───── SOURCE MATERIAL

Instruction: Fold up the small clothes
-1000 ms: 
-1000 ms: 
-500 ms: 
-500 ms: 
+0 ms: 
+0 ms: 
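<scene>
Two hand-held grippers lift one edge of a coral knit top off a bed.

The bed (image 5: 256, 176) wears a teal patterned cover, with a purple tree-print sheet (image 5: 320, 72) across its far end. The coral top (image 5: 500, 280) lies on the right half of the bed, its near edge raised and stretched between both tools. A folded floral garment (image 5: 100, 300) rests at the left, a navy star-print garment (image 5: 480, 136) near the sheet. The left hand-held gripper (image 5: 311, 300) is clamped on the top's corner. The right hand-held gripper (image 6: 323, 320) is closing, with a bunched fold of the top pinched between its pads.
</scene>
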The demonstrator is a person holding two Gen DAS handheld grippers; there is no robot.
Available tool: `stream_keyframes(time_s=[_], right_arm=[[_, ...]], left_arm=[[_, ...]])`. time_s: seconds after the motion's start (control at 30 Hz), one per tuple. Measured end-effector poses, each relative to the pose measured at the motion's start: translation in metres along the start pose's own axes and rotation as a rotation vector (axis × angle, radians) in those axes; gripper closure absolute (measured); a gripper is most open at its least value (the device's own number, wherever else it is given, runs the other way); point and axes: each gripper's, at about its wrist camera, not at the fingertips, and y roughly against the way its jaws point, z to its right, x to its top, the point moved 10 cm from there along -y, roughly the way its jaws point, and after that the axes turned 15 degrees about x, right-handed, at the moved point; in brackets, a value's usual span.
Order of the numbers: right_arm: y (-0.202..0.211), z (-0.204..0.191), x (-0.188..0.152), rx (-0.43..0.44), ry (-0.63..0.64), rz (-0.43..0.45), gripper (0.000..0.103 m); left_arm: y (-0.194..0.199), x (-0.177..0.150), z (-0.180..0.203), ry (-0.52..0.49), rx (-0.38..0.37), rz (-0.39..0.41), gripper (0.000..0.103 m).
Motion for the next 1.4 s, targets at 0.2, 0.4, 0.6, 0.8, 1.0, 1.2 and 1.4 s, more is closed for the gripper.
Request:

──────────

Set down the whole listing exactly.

_WRITTEN SOLUTION_:
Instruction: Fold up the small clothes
-1000 ms: 
-1000 ms: 
-500 ms: 
-500 ms: 
+0 ms: 
+0 ms: 
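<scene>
Two hand-held grippers lift one edge of a coral knit top off a bed.

The bed (image 5: 256, 176) wears a teal patterned cover, with a purple tree-print sheet (image 5: 320, 72) across its far end. The coral top (image 5: 500, 280) lies on the right half of the bed, its near edge raised and stretched between both tools. A folded floral garment (image 5: 100, 300) rests at the left, a navy star-print garment (image 5: 480, 136) near the sheet. The left hand-held gripper (image 5: 311, 300) is clamped on the top's corner. The right hand-held gripper (image 6: 323, 320) is closing, with a bunched fold of the top pinched between its pads.
</scene>
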The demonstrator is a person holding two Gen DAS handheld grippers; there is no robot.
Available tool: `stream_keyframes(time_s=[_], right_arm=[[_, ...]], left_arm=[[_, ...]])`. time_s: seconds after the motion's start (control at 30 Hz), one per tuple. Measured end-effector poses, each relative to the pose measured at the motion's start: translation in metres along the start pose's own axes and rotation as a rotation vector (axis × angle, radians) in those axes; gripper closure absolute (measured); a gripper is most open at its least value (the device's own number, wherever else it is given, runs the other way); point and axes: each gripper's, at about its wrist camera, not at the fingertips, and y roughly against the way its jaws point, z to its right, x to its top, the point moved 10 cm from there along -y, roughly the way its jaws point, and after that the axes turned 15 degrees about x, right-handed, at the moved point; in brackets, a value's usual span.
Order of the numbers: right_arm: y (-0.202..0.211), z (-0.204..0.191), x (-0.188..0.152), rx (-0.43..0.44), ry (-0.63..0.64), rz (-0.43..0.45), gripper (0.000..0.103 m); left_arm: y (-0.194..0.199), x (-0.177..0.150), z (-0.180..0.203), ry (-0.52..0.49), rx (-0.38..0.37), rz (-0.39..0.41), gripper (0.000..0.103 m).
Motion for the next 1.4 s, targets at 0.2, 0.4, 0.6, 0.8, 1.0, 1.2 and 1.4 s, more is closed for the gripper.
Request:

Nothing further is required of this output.